Le phénomène du logement sur-occupé touche particulièrement les familles monoparentales : 18,1% d’entre elles vivent dans un logement sur-occupé. Ce taux se monte à 25% dans les familles monoparentales comptant un ou plusieurs enfants âgés de moins de 10 ans.

 

Des personnes fragilisées par leur isolement

16% de la population se retrouve en revanche isolée, soit 10,5 millions de personnes. Parmi elles, 2,4 millions sont âgées de plus de 75 ans. Un peu plus de 4 sur 10 vivent dans des agglomérations de plus de 100 000 habitants. Au contraire, nombre d’entre elles vivent au centre de la France. Les personnes âgées isolées représentent 6,2 % des habitants de la Creuse, plus de 5,5 % des habitants de la Nièvre, de l’Indre, de l’Allier ou encore de la Corrèze.

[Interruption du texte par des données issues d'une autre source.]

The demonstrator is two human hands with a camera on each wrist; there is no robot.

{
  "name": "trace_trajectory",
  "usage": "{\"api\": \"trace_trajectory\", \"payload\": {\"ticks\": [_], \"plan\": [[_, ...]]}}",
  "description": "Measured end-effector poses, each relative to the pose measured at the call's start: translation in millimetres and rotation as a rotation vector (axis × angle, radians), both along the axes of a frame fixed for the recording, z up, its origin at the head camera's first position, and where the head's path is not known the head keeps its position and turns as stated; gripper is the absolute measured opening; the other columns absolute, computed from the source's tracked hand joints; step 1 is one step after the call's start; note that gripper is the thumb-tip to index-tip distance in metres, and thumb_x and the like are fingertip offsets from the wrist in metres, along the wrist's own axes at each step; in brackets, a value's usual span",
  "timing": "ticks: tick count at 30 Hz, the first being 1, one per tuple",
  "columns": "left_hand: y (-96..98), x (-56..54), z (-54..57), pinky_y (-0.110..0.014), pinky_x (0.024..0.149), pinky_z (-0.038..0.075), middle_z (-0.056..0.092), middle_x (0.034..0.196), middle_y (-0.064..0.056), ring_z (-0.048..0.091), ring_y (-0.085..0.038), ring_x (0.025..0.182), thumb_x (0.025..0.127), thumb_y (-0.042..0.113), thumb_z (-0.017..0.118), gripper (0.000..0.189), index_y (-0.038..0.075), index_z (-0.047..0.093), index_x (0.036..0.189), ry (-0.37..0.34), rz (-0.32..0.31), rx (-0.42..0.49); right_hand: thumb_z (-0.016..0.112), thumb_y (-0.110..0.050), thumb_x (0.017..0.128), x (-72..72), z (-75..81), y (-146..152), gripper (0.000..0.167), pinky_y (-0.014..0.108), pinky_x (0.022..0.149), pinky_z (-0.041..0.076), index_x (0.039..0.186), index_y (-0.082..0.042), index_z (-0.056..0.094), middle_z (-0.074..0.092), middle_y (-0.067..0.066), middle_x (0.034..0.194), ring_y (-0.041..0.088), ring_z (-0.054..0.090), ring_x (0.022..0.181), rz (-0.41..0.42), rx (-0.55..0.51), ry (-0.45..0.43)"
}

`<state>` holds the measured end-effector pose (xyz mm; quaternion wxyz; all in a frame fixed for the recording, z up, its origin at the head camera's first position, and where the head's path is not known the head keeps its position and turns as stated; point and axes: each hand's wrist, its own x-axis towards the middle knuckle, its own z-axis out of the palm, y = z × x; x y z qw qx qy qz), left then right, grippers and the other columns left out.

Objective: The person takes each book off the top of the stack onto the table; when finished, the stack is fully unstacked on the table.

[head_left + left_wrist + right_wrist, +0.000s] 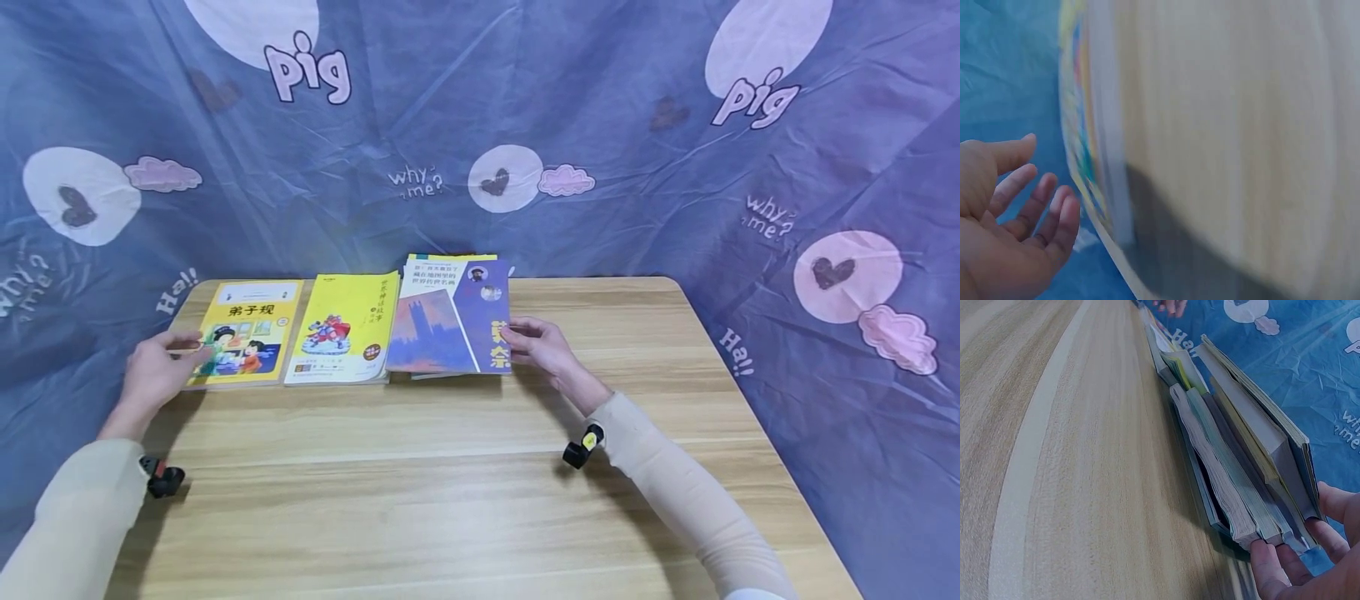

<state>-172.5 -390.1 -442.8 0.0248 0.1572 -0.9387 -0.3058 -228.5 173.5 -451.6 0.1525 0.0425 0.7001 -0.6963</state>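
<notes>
Three groups of books lie in a row along the table's far edge. At left is an orange-yellow book (246,333) with two cartoon children; my left hand (160,372) hovers at its left edge. The left wrist view shows that hand (1019,219) with loosely bent fingers and a gap to the book's side (1102,125). A yellow book (348,329) lies in the middle. On the right, a blue-and-white book (442,325) tops an uneven stack. My right hand (546,350) touches the stack's right side, fingertips (1266,559) against the ends of several books (1229,469).
The wooden table (420,492) stretches toward me in front of the books. A blue patterned cloth (600,233) hangs behind the far edge and along both sides. Each sleeve carries a small black wrist camera (581,447).
</notes>
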Motion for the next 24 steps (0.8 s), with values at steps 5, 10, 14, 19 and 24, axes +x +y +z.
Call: {"api": "trace_trajectory", "payload": {"ticks": [5, 10, 14, 19, 24], "plan": [[29.1, -7.7, 7.3, -0.019, 0.071, 0.046, 0.065, 0.131, -0.020, 0.062, -0.013, 0.097, 0.106, 0.040, 0.060, 0.056, -0.001, 0.059, 0.145, 0.048, -0.015, 0.100, 0.068, -0.006, 0.102, -1.5, -2.0, 0.5, 0.046, 0.033, 0.090, 0.068, 0.145, 0.008, 0.054, 0.071, -0.006, 0.102, 0.009, 0.073, 0.084, -0.004, -0.005, 0.005], [61.1, -14.4, 6.5, -0.011, 0.065, 0.053, 0.064, 0.111, 0.006, 0.055, 0.010, 0.081, 0.106, 0.035, 0.063, 0.051, 0.001, 0.061, 0.143, 0.096, -0.057, 0.244, 0.069, -0.006, 0.102, -1.6, -3.2, 0.9, 0.047, 0.032, 0.089, 0.068, 0.144, 0.008, 0.055, 0.072, -0.005, 0.099, 0.010, 0.073, 0.084, -0.002, -0.010, 0.002], [90.5, -15.9, 6.3, -0.017, 0.070, 0.062, 0.066, 0.121, -0.007, 0.064, 0.006, 0.082, 0.106, 0.029, 0.064, 0.047, -0.002, 0.061, 0.142, 0.119, -0.121, 0.347, 0.069, -0.006, 0.101, -0.5, -1.5, 0.4, 0.048, 0.032, 0.089, 0.068, 0.144, 0.008, 0.054, 0.072, -0.006, 0.097, 0.011, 0.073, 0.083, -0.002, -0.007, -0.003], [123.3, -16.3, 6.0, -0.023, 0.077, 0.067, 0.063, 0.127, -0.021, 0.070, 0.002, 0.085, 0.107, 0.024, 0.063, 0.048, -0.007, 0.057, 0.144, 0.113, -0.206, 0.481, 0.069, -0.006, 0.102, 0.1, 0.5, 0.1, 0.048, 0.031, 0.089, 0.068, 0.145, 0.009, 0.053, 0.071, -0.006, 0.098, 0.010, 0.072, 0.083, -0.006, -0.014, -0.007], [149.5, -18.3, 3.1, -0.026, 0.079, 0.068, 0.064, 0.128, -0.022, 0.072, -0.003, 0.087, 0.107, 0.022, 0.064, 0.047, -0.004, 0.056, 0.145, 0.071, -0.241, 0.560, 0.068, -0.005, 0.102, 0.2, 1.5, -1.0, 0.048, 0.029, 0.086, 0.068, 0.145, 0.009, 0.053, 0.071, -0.007, 0.096, 0.010, 0.072, 0.082, -0.008, -0.014, -0.015]]}}
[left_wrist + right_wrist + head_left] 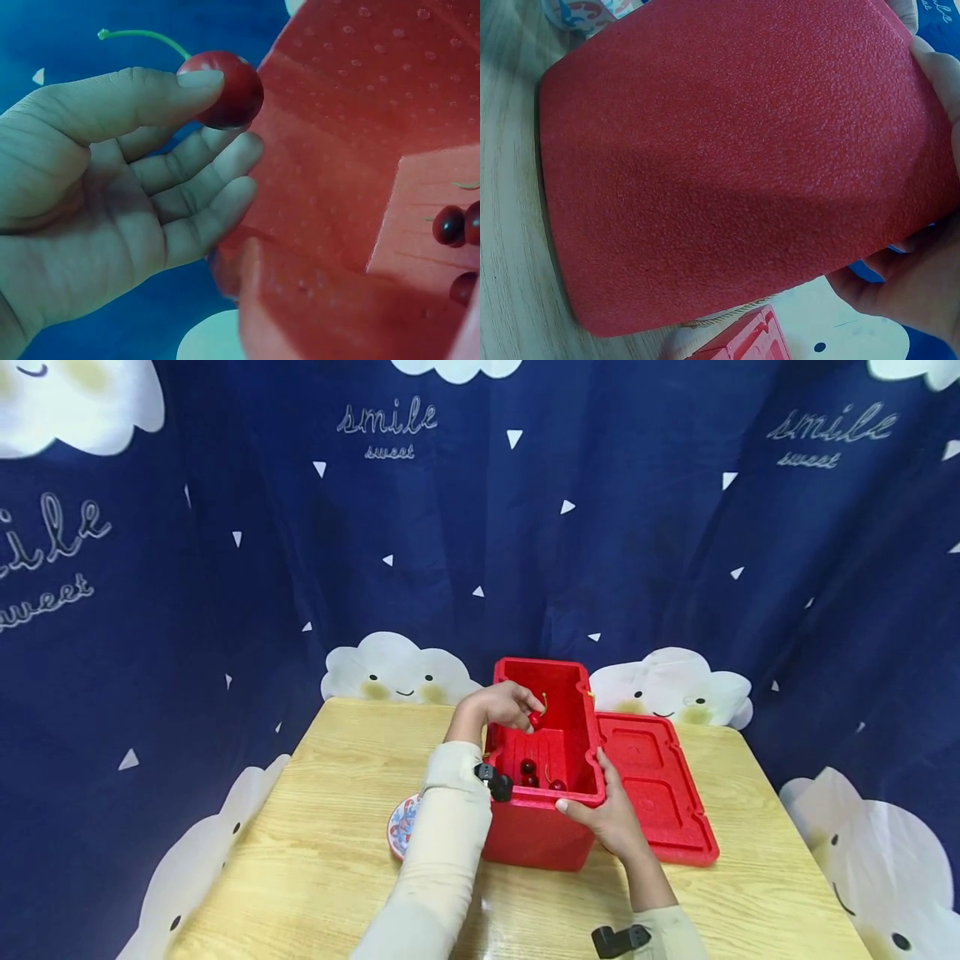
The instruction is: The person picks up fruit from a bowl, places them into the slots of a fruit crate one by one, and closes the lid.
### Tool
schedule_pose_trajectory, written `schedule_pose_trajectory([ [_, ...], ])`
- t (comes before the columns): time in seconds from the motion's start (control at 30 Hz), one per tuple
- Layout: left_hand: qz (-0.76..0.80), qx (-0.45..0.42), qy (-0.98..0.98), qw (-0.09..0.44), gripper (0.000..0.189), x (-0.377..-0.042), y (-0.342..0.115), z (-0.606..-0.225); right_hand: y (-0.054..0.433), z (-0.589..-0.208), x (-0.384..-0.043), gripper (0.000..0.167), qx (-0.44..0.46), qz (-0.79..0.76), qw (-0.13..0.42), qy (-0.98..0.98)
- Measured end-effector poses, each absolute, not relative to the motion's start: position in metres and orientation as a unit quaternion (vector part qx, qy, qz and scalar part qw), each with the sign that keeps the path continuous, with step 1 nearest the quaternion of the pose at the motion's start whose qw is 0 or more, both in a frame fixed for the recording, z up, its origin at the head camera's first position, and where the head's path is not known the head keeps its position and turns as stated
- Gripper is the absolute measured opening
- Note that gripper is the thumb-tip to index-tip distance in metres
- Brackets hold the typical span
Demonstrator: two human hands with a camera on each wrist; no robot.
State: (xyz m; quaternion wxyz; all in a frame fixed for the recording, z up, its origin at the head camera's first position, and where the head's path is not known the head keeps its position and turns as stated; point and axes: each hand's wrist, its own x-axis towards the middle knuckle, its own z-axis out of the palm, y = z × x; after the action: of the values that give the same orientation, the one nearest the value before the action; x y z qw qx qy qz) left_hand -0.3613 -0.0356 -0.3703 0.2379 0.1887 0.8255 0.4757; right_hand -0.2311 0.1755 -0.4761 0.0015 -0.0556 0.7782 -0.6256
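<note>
Between thumb and fingers my left hand (504, 703) pinches a red cherry (234, 94) with a green stem, over the opening of a red foam box (534, 831). On the box floor lie several dark red cherries (450, 226), seen in the head and left wrist views. My right hand (613, 810) grips the near right corner of the box rim, thumb on the front and fingers along the side. In the right wrist view the box wall (742, 165) fills most of the picture, with that hand at its right edge.
A red lid (660, 785) with recessed panels lies on the wooden table (315, 843), right of the box. Left of the box, a patterned dish (402, 822) is partly hidden by the left sleeve. A blue curtain (450, 527) hangs behind the table.
</note>
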Motion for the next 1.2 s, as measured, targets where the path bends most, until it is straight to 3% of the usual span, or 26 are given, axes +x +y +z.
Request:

Or la question de l’isolement reste prégnante. « Les personnes âgées sont d’autant plus fragilisées par la situation actuelle lorsque les achats de première nécessité, telles les courses alimentaires, impliquent de se rendre dans une autre commune : 13,3 % des personnes de 75 ans ou plus vivant seules résident en France dans une commune sans aucun commerce alimentaire généraliste. Ce taux s’élève à 45 % dans la Meuse ou la Haute-Saône » indique l’INSEE.

A cet isolement s’ajoute la précarité. 1,7 million de personnes seules vivent sous le seuil de pauvreté en France métropolitaine. Sur 1,2 million de personnes percevant l’allocation adulte handicapé (AAH), sept sur dix vivent seules, ce qui ajoute à leurs difficultés quotidiennes.

 

Des appels à changer l’habitat

Aussi de plus en plus de voix se font entendre appelant à changer l’habitat. « Les investisseurs gagneraient … à définir précisément les besoins des citoyens » remarquent ainsi Claire Flurin, directrice R&D et innovation chez Keys AM, et Catherine Sabbah, déléguée générale de l’Institut des Hautes Études pour l’Action dans le Logement dans une tribune des Echos du 22 avril dernier. 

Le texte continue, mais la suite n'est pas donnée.